> Task description
Every line containing the word "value" must be pulled from the records.

::: Information provided

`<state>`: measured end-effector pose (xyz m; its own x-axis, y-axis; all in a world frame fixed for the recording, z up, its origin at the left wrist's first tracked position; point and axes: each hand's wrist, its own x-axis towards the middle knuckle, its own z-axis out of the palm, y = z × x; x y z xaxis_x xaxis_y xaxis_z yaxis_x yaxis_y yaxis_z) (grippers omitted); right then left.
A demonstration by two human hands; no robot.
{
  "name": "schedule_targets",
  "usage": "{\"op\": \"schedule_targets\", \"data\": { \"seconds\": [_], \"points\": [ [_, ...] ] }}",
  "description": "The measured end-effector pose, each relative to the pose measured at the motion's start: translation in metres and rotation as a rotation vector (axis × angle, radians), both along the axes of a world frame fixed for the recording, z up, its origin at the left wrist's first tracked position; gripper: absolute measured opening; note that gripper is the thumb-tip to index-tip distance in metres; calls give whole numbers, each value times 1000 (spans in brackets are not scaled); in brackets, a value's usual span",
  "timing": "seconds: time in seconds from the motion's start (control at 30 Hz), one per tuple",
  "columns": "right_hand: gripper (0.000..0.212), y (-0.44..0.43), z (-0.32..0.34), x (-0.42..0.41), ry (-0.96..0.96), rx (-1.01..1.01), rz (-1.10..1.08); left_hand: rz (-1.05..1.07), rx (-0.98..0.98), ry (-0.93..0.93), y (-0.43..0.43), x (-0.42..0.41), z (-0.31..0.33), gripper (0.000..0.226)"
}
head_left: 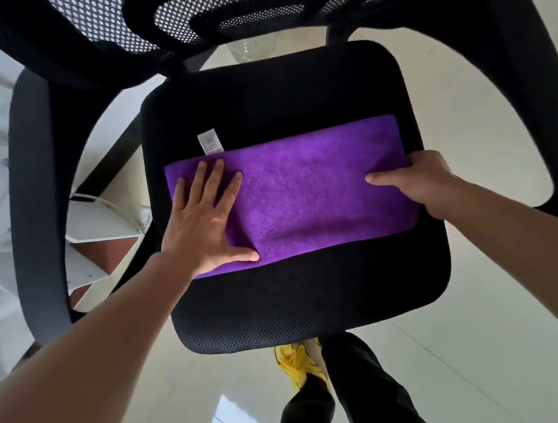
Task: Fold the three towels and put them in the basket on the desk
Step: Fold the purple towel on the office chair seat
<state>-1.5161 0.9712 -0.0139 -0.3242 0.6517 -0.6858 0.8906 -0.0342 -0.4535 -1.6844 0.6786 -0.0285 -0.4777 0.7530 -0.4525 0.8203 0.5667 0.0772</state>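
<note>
A purple towel [306, 191], folded into a long rectangle, lies flat across the black seat [314, 293] of an office chair. A white care label [210, 142] sticks out from its far left edge. My left hand [206, 219] lies flat on the towel's left end, fingers spread and straight. My right hand [415, 179] grips the towel's right end, thumb on top and fingers curled under the edge. No basket, desk or other towel is in view.
The chair's mesh backrest [249, 7] rises at the top, with curved black armrests at left [34, 202] and right [545, 107]. White shelving [96, 227] stands on the floor at left. My legs and a yellow shoe [301, 367] are below the seat.
</note>
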Motion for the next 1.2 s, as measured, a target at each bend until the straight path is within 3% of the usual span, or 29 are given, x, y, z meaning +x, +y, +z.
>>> {"op": "schedule_targets", "data": {
  "seconds": [0.1,0.23,0.37,0.43,0.5,0.67,0.8,0.93,1.03,1.2],
  "points": [
    [40,-2,7,-7,95,-173,-65,14,-39,32,2,-4,-4,143],
    [46,0,11,-15,118,-243,-115,13,-51,36,1,-15,-1,145],
    [42,9,15,-8,81,-492,-118,2,-68,24,1,-10,-3,145],
    [40,15,24,-11,162,-549,-156,2,-94,13,5,-10,-2,145],
    [38,21,81,-41,237,-508,-68,88,-43,50,-1,-21,46,144],
    [40,13,91,-29,289,-443,7,113,-36,-4,5,-1,45,129],
    [49,-19,94,-39,347,-306,128,394,110,27,-20,8,47,71],
    [39,-87,85,-71,312,-137,343,511,23,124,-53,4,63,33],
    [37,-140,68,-97,247,-102,473,615,52,69,-63,1,74,31],
    [33,-194,38,-123,163,-40,557,917,305,-48,-58,4,86,38]
  ]
}}
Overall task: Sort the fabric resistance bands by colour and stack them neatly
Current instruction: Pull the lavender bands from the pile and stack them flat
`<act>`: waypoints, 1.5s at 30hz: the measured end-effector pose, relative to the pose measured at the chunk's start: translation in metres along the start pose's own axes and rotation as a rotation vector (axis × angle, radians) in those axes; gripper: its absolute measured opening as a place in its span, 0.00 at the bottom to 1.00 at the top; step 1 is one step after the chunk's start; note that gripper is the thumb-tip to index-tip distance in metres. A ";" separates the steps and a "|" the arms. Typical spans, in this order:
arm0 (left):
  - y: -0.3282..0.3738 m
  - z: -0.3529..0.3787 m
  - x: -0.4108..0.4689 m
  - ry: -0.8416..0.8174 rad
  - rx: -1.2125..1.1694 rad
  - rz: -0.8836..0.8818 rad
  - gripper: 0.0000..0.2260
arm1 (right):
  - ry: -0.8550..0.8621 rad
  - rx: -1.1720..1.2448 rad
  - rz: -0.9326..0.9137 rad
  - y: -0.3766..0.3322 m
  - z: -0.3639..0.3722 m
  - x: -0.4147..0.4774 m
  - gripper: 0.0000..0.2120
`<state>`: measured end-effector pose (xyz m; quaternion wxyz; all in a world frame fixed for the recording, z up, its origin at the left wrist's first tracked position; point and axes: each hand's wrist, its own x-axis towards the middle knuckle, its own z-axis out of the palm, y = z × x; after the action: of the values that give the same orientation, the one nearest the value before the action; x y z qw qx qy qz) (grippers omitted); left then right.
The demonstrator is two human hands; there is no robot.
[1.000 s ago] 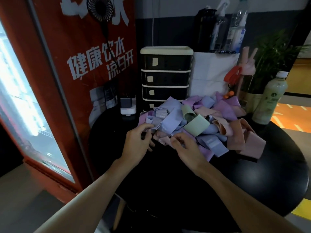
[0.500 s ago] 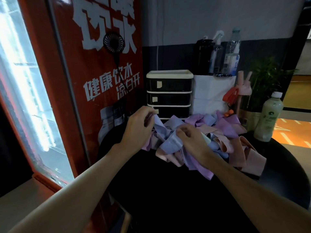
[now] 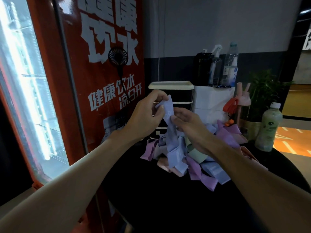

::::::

> Solved exercise
  "description": "The measured end-effector pose, each relative to the pose measured at the motion's start: translation in metres and rotation as a rotation vector (axis × angle, radians), both along the axes of a world frame fixed for the recording, z up, its origin at the left wrist's first tracked position; gripper: absolute measured opening; note that gripper is the thumb-tip to index-tip distance in metres; calls give whole numbers, each value times 1000 (spans in brackets are not scaled); in brackets, a value's usual span",
`<state>`: measured end-effector pose (xyz m; quaternion wxyz; all in a world frame fixed for the recording, z up, its origin at the left wrist's first tracked position; point and axes: each hand's wrist, its own x-axis towards the middle knuckle, its own z-axis out of the palm, y = z × x; after the action: of the values that give the same orientation, the one nearest the value before the action; x y z qw qx qy qz) (grippers omitted); left then right.

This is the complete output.